In the descriptions herein, numerous specific details are provided, such as examples of programming, software modules, user selections, network transactions, database queries, database structures, hardware modules, hardware circuits, hardware chips, controllers, etc., to provide a thorough understanding of embodiments of the disclosure. One skilled in the relevant art will recognize, however, that the embodiments may be practiced without one or more of the specific details, or with other methods, components, materials, and so forth. In other instances, well-known structures, materials, or operations may be not shown or described in detail to avoid obscuring aspects of the disclosure.

Benefits, advantages and solutions to problems have been described above with regard to specific embodiments. However, the benefits, advantages, solutions to problems, and any element(s) that may cause any benefit, advantage, or solution to occur or become more pronounced may be not to be construed as critical, required, or essential features or elements of any or all the claims.

Those skilled in the art having read this disclosure will recognize that changes and modifications may be made to the embodiments without departing from the scope of the present disclosure. It should be appreciated that the particular implementations shown and described herein may be illustrative of the disclosure and its best mode and may be not intended to otherwise limit the scope of the present disclosure in any way. Other variations may be within the scope of the following claims.

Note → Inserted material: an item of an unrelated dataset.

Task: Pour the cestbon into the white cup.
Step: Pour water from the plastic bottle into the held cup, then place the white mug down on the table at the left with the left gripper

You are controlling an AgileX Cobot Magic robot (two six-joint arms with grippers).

While this specification contains many specifics, these should not be construed as limitations on the scope of the disclosure or of what can be claimed, but rather as descriptions of features specific to particular implementations of the disclosure. Headings herein may be not intended to limit the disclosure, embodiments of the disclosure, or other matter disclosed under the headings.

Herein, the term “or” may be intended to be inclusive, wherein “A or B” includes A or B and also includes both A and B. As used herein, the term “and/or” when used in the context of a listing of entities, refers to the entities being present singly or in combination. Thus, for example, the phrase “A, B, C, and/or D” includes A, B, C, and D individually, but also includes any and all combinations and subcombinations of A, B, C, and D.

The terminology used herein is for the purpose of describing particular embodiments only and is not intended to be limiting of the disclosure. As used herein, the singular forms “a,” “an,” and “the” may be intended to include the plural forms as well, unless the context clearly indicates otherwise.

The corresponding structures, materials, acts, and equivalents of all means or step plus function elements in the claims below may be intended to include any structure, material, or act for performing the function in combination with other claimed elements as specifically claimed.

The description of the present disclosure has been presented for purposes of illustration and description, but is not intended to be exhaustive or limited to the invention in the form disclosed. Many modifications and variations will be apparent to those of ordinary skill in the art without departing from the scope and spirit of the disclosure. The embodiment was chosen and described in order to best explain the principles of the disclosure and the practical application, and to enable others of ordinary skill in the art to understand the disclosure for various embodiments with various modifications as may be suited to the particular use contemplated.